All this to say that Biden is a “cheerleader for”, and wants to “economically surrender to”, China.

Harris countered that the so-called trade war with China was lost and led to a recession, which according to her estimates means that the Trump administration will have lost more jobs than any other administration by the end of its term. She also alleged that Trump has “betrayed our friends”, “embraced dictators all over the world” and conclusively that people in America are less safe because of Trump’s handling of international relationships. Biden would hold Russia to account, she said, while Pence referred to Biden’s disapproval of the handling of Al Baghdadi in making the point that he “hesitates to act”.

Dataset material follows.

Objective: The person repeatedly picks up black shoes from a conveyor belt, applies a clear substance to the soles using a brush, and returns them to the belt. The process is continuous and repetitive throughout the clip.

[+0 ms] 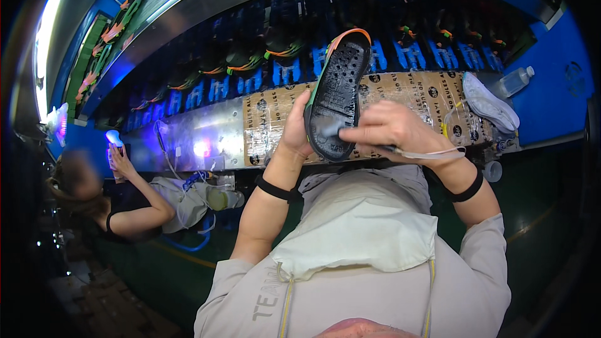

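Note:
A black shoe sole (343,91) with holes and an orange and green edge stands tilted in front of me. Along its left side, near the lower end, my left hand (297,126) grips it. My right hand (389,126) is closed, its fingertips at the lower part of the sole and smeared by motion. A small grey-white patch (330,128) shows on the sole beside those fingertips; I cannot tell whether it is something held. From under the right hand a thin pale strip (432,153) runs toward the wrist.
Cardboard (269,128) covers the bench. At its right lie a white shoe (491,105) and a clear bottle (516,81). Blue holders (287,74) with dark shoes line the back. On the left, another person's hand (122,161) holds a glowing blue-white object (113,139).

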Action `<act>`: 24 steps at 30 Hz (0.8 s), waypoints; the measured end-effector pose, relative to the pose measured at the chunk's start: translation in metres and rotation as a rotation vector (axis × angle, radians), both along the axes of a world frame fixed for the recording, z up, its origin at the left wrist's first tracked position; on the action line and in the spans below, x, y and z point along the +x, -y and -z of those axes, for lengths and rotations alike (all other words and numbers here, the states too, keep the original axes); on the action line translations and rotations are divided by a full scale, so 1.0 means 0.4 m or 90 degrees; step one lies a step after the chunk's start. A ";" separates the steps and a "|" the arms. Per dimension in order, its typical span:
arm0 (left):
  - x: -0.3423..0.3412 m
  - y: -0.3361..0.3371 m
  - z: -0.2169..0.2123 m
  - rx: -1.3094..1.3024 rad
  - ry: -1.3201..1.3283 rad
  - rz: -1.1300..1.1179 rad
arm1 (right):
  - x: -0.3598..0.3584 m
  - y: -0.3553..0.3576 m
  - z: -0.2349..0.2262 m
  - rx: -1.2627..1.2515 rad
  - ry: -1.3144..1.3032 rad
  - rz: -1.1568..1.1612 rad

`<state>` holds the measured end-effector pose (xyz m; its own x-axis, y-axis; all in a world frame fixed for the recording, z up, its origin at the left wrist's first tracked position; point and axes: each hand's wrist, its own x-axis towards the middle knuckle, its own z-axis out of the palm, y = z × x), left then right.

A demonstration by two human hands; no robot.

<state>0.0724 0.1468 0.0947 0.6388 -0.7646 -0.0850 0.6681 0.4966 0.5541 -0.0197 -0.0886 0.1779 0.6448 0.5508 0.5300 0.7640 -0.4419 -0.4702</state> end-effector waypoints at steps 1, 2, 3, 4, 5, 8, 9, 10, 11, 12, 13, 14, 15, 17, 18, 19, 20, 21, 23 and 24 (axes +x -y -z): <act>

At this junction, the subject of criminal justice reform was raised, where Pence expressed trust in the justice system and claimed that there is no excuse for “rioting and looting”. He also made a point of finding Harris’ allegations of systemic racism to be an insult to police officers and enforcers of justice. It was obvious that Pence mainly wanted to appease business owners (and racist Trump supporters, I suppose), in addition to industries on essentially every issue. Harris’ arguments, on the other hand, were largely aimed towards blue-collar Americans, which she made explicit by stating that Biden would invest in American families (through free public university education for low-income households, for instance).

Finally, Page posed a question that pertained to Trump’s noncommittal to a peaceful transition of power and how the parties would act, respectively, in such an event. Harris responded somewhat deflectively that Biden, should he win, could and would bring the country together. Pence on his end dictated that he believes Trump will score another victory, but turned the question on its head by raising the investigation into the Trump campaign and election interference in 2016 as non-acceptance of the election results by Democrats. This is a perfect illustration of how far partisanship and political polarization have gone in the United States: utilizing the usually considered childish deflection of responsibility that is ‘she started it’.